Таким миром и такою тишиною полно было все кругом, что Кошелев замер, исполненный восторженного благоговения. А Боронований, страшно запыхавшийся, схватился руками за грудь и стоял, бессмысленно выпучив глаза и глотая воздух, словно выброшенная на песок рыба.

— Какая благодать, — воскликнул Кошелев, — какая красота! Я понимаю, что Карамзин иногда падал ниц и восторженно целовал землю. Стоит поцеловать. Вы знаете, когда я сейчас шел по городу, у меня было впечатление, что я перенесся на машине времени в мирные гоголевские дни.

— Подобно фантастическому рассказу Уэльса, — проговорил Бороновский, несколько отдышавшись.

— Да. И как было чудно на одном домике, в котором по всем правилам следовало бы жить Ивану Ивановичу или Ивану Никифоровичу, увидать серп в молот. Я даже в первый момент не мог сообразить, что это такое.

— А… это вы очевидно имеете в виду нашу почту.

— Как, вероятно, уютно жить в этих маленьких домиках. Всюду ставни, огороды… На некоторых крышах я видал даже аистов. Стоят себе на одной ноге, как сто лет назад, и наплевать им на сдвиги, происшедшие в человеческом миросозерцании.

Бороновский тихо рассмеялся.

— Вы это очень остроумно выразились, — произнес он, — а уж если мы заговорили об аистах, так у нас тут есть один замечательный аист. Ему добровольцы приладили к ноге офицерскую кокарду. И вообразите, аист прилетает до сих нор все с кокардой. Его тут так и прозвали: Деникин.

—. Забавно. Да. Я смотрю и удивляюсь. Ведь это же прямо картина Пимоненко или Кондратенко под названием «Полдень в Малороссии». А что это там белеет?

— Хутор.

— Поселиться бы на этом хуторе с какою-нибудь Оксаною и есть галушки.

Легкое облачко набежало на солнце, и все сразу кругом поблекло и потускнело. Так тускнеет прима-балерина, когда тушит старый Вальц — театральный волшебник — озаряющий ее прожектор и зажигает обычную рампу.

— Удивительно, — сказал Бороновский, — до чего явления природы иногда совпадают с мыслями. Смотрите, как все потемнело. Степь словно нахмурилась под наплывом неприятных воспоминаний. А я как раз хотел вам рассказать, до чего не повезло хозяину того хутора. Его во время гражданской войны ночью раздели, облили керосином и подожгли. Мы все видели, что огонек по степи бегает, но не донимали, в чем дело, потому что крики относило ветром в другую сторону.

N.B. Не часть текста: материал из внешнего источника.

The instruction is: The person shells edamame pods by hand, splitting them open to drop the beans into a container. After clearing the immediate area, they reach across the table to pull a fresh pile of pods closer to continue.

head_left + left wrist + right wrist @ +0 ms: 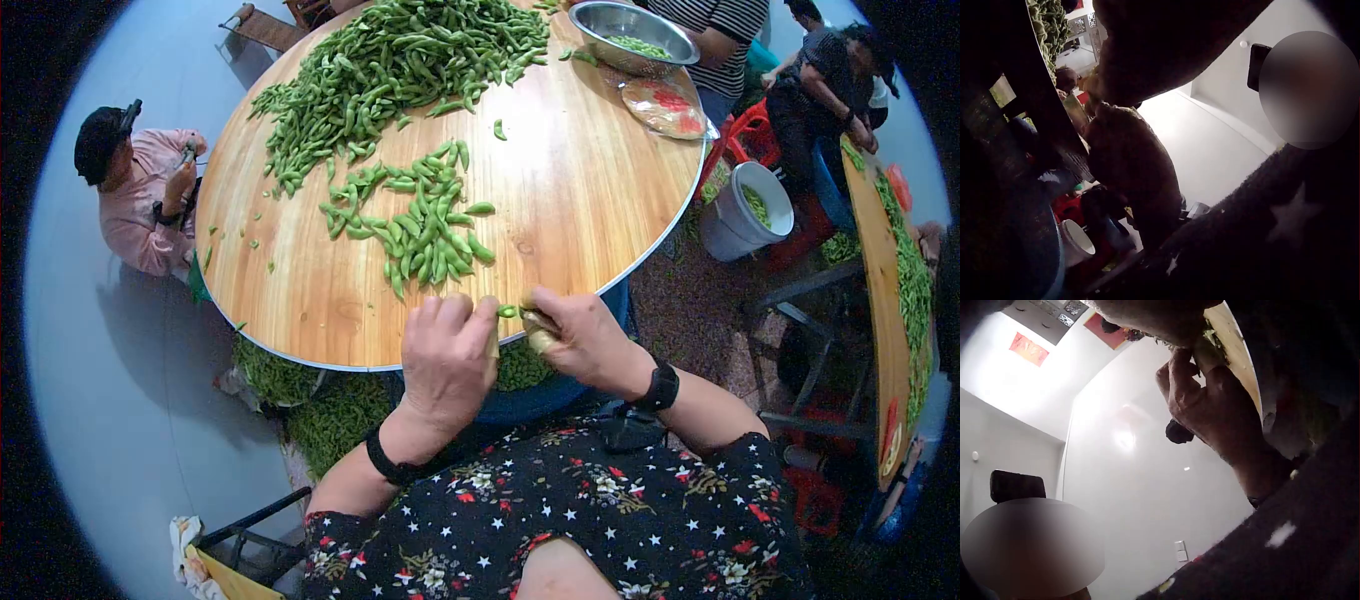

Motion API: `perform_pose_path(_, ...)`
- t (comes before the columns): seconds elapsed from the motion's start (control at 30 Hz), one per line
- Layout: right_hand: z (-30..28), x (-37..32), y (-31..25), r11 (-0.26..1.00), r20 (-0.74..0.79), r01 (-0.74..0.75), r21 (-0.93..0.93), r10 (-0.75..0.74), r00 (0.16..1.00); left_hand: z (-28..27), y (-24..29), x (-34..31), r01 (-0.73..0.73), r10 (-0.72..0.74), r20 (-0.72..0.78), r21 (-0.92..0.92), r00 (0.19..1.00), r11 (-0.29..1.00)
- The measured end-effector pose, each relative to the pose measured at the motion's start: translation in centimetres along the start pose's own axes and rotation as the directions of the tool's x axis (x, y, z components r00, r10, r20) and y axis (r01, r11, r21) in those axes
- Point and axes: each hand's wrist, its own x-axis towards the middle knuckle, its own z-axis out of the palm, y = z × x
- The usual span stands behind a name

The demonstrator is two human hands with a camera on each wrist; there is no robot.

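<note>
A green soybean pod (pixel 507 311) bridges the small gap between both hands, over the near edge of the round wooden table (pixel 590 230). Thumb and fingers of my left hand (pixel 447 358) pinch its left end. At the other end, the curled fingers of my right hand (pixel 592 340) grip the pod's tip, mostly hidden by them. Pale yellowish coverings show on the right fingertips. Just beyond the hands lies a loose group of pods (pixel 425 235). The left hand also shows in the right wrist view (pixel 1210 403), dark and with bent fingers.
A large heap of pods (pixel 400 65) covers the table's far side. A metal bowl (pixel 600 20) with shelled beans stands far right, beside a wrapped round packet (pixel 665 108). Below the edge sits a blue tub (pixel 540 400). A white bucket (pixel 735 220) stands right; people sit around.
</note>
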Motion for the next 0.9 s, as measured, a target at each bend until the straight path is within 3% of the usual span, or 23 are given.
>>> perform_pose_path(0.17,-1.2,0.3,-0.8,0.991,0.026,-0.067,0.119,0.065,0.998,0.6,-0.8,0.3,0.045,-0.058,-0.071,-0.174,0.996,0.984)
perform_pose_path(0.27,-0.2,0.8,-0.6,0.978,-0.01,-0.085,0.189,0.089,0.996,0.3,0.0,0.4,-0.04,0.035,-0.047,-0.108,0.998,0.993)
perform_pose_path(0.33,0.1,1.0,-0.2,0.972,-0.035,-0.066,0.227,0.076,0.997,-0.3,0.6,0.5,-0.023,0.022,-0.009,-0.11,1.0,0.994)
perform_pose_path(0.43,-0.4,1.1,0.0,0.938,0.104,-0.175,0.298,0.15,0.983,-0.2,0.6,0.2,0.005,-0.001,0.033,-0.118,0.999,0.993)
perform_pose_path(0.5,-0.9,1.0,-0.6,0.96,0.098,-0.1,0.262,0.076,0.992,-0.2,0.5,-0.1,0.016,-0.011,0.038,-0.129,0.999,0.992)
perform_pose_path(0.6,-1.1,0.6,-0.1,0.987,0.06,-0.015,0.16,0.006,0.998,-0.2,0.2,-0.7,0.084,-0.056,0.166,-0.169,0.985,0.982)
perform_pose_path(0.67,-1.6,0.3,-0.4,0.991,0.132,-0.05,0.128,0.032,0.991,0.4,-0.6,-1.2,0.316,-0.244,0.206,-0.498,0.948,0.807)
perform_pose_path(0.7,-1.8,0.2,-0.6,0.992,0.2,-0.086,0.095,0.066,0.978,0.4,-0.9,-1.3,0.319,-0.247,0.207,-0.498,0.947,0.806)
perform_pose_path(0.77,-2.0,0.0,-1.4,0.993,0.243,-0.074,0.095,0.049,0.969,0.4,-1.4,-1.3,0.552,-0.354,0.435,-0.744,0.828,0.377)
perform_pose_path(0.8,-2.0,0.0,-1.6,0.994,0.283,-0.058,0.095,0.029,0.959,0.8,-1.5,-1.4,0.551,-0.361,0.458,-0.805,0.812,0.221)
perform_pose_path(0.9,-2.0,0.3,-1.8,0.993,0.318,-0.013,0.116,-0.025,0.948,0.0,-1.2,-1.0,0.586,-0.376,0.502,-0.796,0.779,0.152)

Кошелев сочувственно покачал головою. Но странный рассказ как-то легко прошел сквозь его уши и улетел вместе с белым облачком.

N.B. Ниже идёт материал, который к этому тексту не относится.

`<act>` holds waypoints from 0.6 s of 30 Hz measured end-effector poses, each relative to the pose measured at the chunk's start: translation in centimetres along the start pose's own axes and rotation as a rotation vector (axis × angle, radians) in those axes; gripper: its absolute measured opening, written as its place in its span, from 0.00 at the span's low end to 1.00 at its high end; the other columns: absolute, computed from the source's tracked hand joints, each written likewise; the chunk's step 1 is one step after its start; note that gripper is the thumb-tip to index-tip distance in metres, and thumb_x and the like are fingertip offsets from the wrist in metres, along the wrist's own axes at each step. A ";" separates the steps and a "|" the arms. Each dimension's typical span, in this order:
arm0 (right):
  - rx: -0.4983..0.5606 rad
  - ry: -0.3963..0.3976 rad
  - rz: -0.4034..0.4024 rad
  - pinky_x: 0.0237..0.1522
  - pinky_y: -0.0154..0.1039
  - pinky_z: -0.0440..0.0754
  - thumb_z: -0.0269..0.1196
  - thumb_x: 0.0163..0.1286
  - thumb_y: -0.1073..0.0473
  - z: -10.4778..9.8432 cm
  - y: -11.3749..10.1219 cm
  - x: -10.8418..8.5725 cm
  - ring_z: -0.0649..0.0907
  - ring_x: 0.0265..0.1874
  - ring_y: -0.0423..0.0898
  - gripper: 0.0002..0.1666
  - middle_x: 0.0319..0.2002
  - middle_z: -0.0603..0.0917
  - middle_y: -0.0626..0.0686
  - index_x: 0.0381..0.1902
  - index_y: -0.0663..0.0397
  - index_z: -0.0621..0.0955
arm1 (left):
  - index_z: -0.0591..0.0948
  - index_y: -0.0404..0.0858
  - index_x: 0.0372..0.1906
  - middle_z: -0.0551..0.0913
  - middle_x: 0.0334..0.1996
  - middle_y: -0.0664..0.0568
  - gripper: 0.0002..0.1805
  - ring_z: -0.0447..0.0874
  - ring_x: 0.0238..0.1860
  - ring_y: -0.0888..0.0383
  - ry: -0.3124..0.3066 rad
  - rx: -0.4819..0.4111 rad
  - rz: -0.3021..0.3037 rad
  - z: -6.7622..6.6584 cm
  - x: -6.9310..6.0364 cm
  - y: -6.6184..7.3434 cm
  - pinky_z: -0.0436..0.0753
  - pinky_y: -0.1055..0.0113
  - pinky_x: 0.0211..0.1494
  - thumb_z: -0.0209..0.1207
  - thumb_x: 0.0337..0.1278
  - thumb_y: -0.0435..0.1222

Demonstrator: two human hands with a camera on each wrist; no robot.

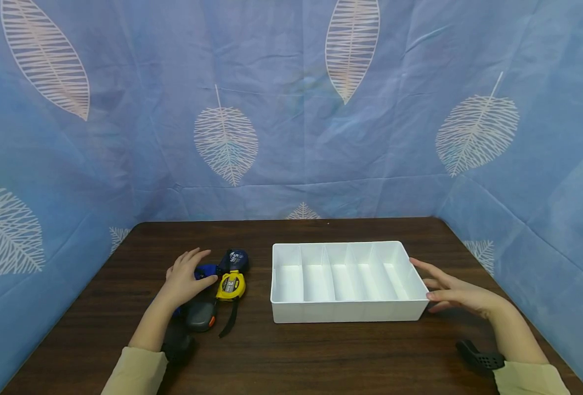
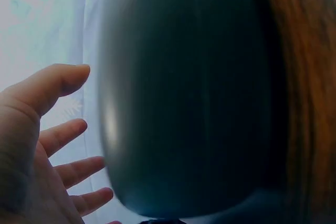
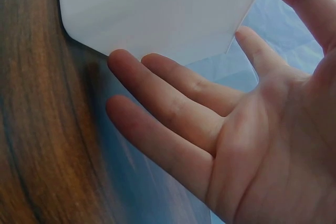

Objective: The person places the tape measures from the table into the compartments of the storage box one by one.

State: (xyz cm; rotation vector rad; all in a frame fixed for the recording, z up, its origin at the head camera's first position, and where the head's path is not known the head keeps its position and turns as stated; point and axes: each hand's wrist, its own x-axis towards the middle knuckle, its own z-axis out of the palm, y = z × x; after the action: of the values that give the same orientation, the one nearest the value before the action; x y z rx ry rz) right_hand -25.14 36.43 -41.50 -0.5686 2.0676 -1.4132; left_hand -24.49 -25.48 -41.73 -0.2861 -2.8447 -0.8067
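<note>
Cream-sleeved, the left hand spreads loosely, holding nothing, beside a grey tape measure, a yellow tape measure and a navy tape measure, all left of the white divided tray, whose right end the right hand touches with fingers extended.

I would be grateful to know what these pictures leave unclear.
Head view: the left hand partly hides the blue item; contact is unclear.
Head view: finer print on the yellow tape measure is too small.
Left wrist view: the dark shape is too blurred and close to identify.
Right wrist view: the white box is cut off by the top edge.
</note>
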 end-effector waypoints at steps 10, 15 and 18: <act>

— А женщины, — опять заговорил он, — у нас в Москве они словно сработаны по ватерпасу. А здесь, я нарочно обратил внимание, — какие груди, даже у интеллигентных.

Бороновский конфузливо улыбнулся.

— А вы, Степан Андреевич, — сказал он, — должно быть, крупный Дон-Жуан.

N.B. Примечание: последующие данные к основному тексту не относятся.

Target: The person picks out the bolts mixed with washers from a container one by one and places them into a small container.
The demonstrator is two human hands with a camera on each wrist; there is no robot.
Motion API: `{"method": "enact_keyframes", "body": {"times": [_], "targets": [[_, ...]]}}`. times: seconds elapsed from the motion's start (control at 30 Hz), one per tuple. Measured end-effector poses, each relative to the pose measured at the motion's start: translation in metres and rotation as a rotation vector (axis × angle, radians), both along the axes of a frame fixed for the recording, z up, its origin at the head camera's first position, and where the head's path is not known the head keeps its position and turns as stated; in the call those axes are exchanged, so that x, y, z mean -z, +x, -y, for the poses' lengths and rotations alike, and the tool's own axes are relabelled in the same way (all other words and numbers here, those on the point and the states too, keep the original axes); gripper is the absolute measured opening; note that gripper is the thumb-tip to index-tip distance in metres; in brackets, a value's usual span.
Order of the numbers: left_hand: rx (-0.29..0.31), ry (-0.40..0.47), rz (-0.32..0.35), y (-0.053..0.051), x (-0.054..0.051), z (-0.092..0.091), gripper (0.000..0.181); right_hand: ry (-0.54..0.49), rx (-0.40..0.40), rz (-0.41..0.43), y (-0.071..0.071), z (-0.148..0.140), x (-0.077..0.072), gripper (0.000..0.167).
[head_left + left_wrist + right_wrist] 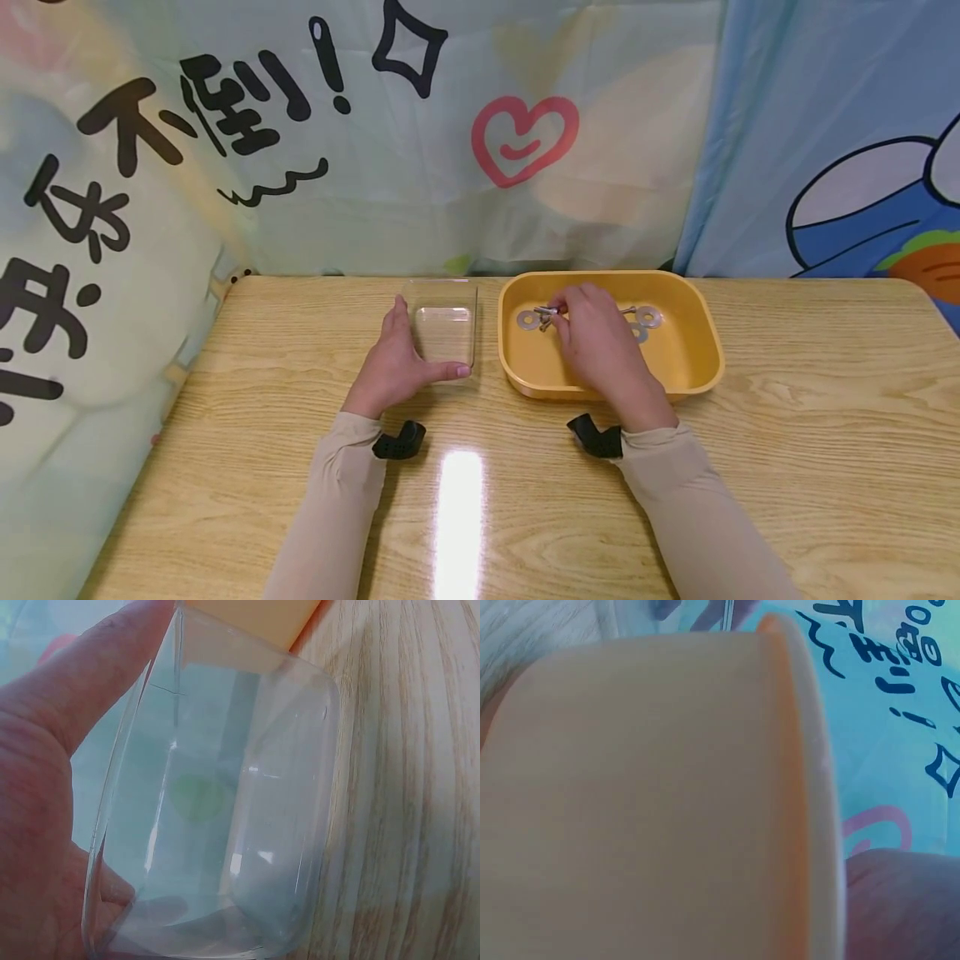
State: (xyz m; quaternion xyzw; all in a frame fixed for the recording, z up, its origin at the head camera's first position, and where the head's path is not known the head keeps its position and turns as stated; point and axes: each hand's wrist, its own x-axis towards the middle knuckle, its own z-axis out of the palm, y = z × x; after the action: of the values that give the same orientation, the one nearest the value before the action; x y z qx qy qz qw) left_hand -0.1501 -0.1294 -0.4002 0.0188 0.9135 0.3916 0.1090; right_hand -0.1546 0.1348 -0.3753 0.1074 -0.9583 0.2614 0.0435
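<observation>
A clear, square plastic box stands on the table with nothing visible inside. My left hand holds it, thumb along the near side and fingers at the left; the left wrist view shows the thumb on the box's rim. Just to the right is a yellow tray with metal washers and small screws. Reaching over its near wall, my right hand pinches a screw among them, partly hidden by the fingers. In the right wrist view the tray's wall covers most of that hand.
The wooden table extends to both sides and towards me. A printed cloth backdrop hangs along the table's back and left edges. Black wrist cameras sit on both sleeves, the left one close behind the box.
</observation>
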Motion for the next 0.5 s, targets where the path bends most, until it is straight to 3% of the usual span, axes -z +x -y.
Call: {"method": "enact_keyframes", "body": {"times": [0.5], "targets": [[-0.003, 0.001, 0.001, 0.0, 0.001, 0.001, 0.144, -0.093, -0.036, -0.073, 0.006, 0.016, -0.001, 0.014]]}}
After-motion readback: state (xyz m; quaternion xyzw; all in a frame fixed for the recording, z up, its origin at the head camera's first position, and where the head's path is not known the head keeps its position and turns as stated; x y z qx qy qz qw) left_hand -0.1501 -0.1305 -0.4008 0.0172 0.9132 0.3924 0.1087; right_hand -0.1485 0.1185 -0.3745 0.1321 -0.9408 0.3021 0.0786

— Да ведь правда. Ну, возьмите хоть мою двоюродную сестрицу. Разве плоха?

Бороновский вдруг оживился, он не стал менее бледным, ибо румянец, повидимому, навсегда покинул его лицо, но глаза его блеснули восторженно.

— Вера Александровна божественно красива, — сказал он, — и блистает умом. Вы попробуйте поговорить с нею о литературе; вы будете поражены ее начитанностью.